Refit side panel, connect Sub power cables to battery, tidy up and enjoy!




…and from the drivers perspective:






During installation, I found it advantageous to have the head unit temporarily wired and laid on dash to check speaker connections, Sub feed and remote power etc as I went – it can get a little precarious and untidy, but will save a lot of headache having to unpack all your kit and trace any problems. If your work is done to a high standard in the first place of course, the chances of any issues are slim




One last big point is to ensure that you set up the head unit to feed the subwoofer and adjust head unit’s settings so that the high-pass filter is in operation at 150Hz and above so that your little speakers aren’t still getting hammered with low frequencies! Let the Sub do all that smile (The easiest way to check is to turn the level all the way down on the Sub and listen to what the speakers are doing. Do experimental test if required)




The end result? Stunning! biggrin I was after drastic improvement and it’s done that… and then some! Of course you will need to alter the overall EQ on the head to your own taste - as well as the Sub’s level, phase and crossover point (150Hz in theory, but I felt that got a little ‘boomy’ as opposed to ‘subby’ in my humble opinion), but at least its all present now!

The Alpine Sub feels like a very solid piece of kit – but only time will tell there of course. The Infinitys give plenty of clear mids and extremely crisp (not harsh) highs - so much so in fact that I’ve EQ’d a lot of the upper mids out – they produce that much! The power and clarity is excellent although of course some of the subtleties get lost roof-off at 80mph on the driveway, but for me, it’s worked an absolute treat!

I have a buyer for the DAB54 so all in it’s set me back about four and half smooth ones. I could’ve done other mods with that for sure, but induction & sports exhaust etc can all come at a later date thumbup Due to my upbringing, this was my personal priority… but that’s just me!





Edited by Janitor on Tuesday 11th December 00:38

garylythgoe

806 posts

223 months

Wednesday 28th June 2006
quotequote all
Looks nice! Good work!

Just curious about the weight of the alpine Sub?

gooby

9,268 posts

235 months

Wednesday 28th June 2006
quotequote all
I Like ...
Can the head unit support navigation?

GRL

252 posts

225 months

Wednesday 28th June 2006
quotequote all
Fantastic job Janitor! Good of you to take the time to take the photos showing the installation and writing the whole job up

I replaced the rear speakers in my 111R as the stock Blaupunkts were worse than useless! I have a choice of Kenwood or JBL 4" units for the front to do next. Haven't bothered with a sub as I'm about to pop a nice LOUD exhaust on so not much point.

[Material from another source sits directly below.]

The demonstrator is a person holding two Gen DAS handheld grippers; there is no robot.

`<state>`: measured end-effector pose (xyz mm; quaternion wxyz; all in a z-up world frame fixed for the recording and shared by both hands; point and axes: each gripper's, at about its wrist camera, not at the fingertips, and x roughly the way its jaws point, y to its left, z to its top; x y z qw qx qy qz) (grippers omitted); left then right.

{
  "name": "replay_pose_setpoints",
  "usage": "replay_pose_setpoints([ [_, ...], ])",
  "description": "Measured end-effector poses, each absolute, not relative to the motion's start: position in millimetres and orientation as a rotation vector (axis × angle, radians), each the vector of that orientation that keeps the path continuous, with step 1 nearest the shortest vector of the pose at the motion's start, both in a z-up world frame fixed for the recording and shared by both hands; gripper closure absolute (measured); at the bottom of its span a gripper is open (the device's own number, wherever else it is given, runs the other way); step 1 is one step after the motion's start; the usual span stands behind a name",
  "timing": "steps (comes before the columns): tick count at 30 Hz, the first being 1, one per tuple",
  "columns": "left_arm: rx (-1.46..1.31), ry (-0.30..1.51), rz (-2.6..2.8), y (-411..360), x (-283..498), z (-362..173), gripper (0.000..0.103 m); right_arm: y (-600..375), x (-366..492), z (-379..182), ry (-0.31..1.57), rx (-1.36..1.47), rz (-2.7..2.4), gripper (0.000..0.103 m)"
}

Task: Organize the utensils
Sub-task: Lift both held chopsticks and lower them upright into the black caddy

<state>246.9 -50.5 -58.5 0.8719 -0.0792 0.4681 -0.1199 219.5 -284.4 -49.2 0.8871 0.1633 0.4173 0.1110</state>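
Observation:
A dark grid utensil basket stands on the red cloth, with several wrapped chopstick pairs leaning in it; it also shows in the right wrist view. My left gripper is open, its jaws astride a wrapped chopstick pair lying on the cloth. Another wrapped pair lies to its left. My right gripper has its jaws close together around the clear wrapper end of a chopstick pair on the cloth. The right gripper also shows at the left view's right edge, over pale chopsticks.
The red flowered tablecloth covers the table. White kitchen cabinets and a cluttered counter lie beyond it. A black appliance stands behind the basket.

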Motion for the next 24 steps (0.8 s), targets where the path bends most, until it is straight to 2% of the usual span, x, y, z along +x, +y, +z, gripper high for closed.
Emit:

"Due to my upbringing, this was my personal priority… but that’s just me!" - musical family by any chance?

sliu82

16 posts

215 months

Wednesday 28th June 2006
quotequote all
Nice work, that looks so cool!

Congratulations

I'm not really good at wiring any electrical stuff, but i was thinking about replacing my speakers. is it a case of removing the old ones and replacing with new ones using the same wires or will i need a new adaptor/wiring?

Thanks

Simon

gooby

9,268 posts

235 months

Wednesday 28th June 2006
quotequote all
.... now you can have the Wurzels at high volume!

Esprit

6,370 posts

284 months

Wednesday 28th June 2006
quotequote all
Nice

I was thinking about getting the JVC headunit when I did my S1 as it has the capability to play MP3 files off DVD discs (4.7GB of MP3s per disc, compared with 0.7GB) which was a plus. Decided against it in the end because I decided to go for the iPod solution, which involved all-Alpine gear. Was a bit dubious as to whether the JVC headunit would fit in the S1 dash as it sits a lot closer than the dash in the S2 (would the screen be able to swing fully?)

I'm happy with how mine came out in the end though

TonyHetherington

32,091 posts

251 months

Wednesday 28th June 2006
quotequote all
Great post and great job!

S Works

10,166 posts

251 months

Wednesday 28th June 2006
quotequote all
Indeed, I think I'll not bother fitting mine. I'll bring it to the BoMo weekender and Clive you can fit it at gooby's on Sunday afternoon while I have a beer and relax in the sun

Janitor

Original Poster:

2,372 posts

220 months

Wednesday 28th June 2006
quotequote all
garylythgoe said:
Just curious about the weight of the alpine Sub?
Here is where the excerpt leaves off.